Born to Clara and Jay Newman Grantier, A. Jay Grantier has deep roots in western North Dakota. His father was a pioneer cowboy and rancher who rode the Long X trail cattle drives from Texas to Dakota. When Jay was just one-year-old, his father died and some years later his mother married another rancher, Nels Langdon, owner of the VVV Ranch, south of Sentinel Butte on the banks of the Little Missouri River. Thus it was that the young Jay had every expectation that he, too, would be a cowboy. His life took a different turn when his step-father died, the ranch was sold, and Jay attended the SD School of Mines and Technology to pursue a career as a mechanical engineer.

Jay Grantier and Sweetpea

This led to a rather nomadic life, which took him to all fifty states, culminating in international work in the Far East and England. In retirement, he moved back to ND where he learned of a newly fledged group called Badlands Conservation Alliance. He became a charter member and has served on our Board of Directors. Jay has two sons and a daughter and seven granddaughters. He enjoys reading and volunteers at the Fort Walla Walla Museum and the Blue Mountain Humane Society, where he now lives in the Pacific Northwest with his partner, Heidi and their rescue dog, Sweetpea.
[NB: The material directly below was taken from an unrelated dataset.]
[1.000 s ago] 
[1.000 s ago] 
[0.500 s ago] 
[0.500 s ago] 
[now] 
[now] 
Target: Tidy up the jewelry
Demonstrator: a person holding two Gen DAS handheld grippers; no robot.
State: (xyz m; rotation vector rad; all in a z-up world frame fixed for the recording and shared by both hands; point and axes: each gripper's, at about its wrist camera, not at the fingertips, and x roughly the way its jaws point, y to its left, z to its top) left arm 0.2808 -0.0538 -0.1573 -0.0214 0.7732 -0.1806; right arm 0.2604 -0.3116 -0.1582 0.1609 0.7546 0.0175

Jay says, “I've remained a member of the BCA for a simple reason — for the years I'd been engaged in corporate work around the world, Dakota had been my sanctuary, a place to come home to, to get a breath of fresh air, get some energy back in the system. Now, coming back to ND from time to time, the most pressing problems seem obvious: for all too many, land is meant to be drilled, tilled or grazed; otherwise, according to their thinking, it's useless.  For those folks, the restorative value provided by the beauty and the quiet of the Theodore Roosevelt National Park and the Little Missouri Grasslands has no meaning. Though sad, it's the reality.”

Jay goes on to say, “The challenge for BCA and its members is to remain stalwart in face of the challenges posed by politicians hungry for the tax revenue, by oil interests hungry for profits, and by those in agriculture wanting to expand their operations.  All such objectives are, of course, legitimate, but no more legitimate than the 'food for the soul' provided by Mother Nature. Balance is essential!”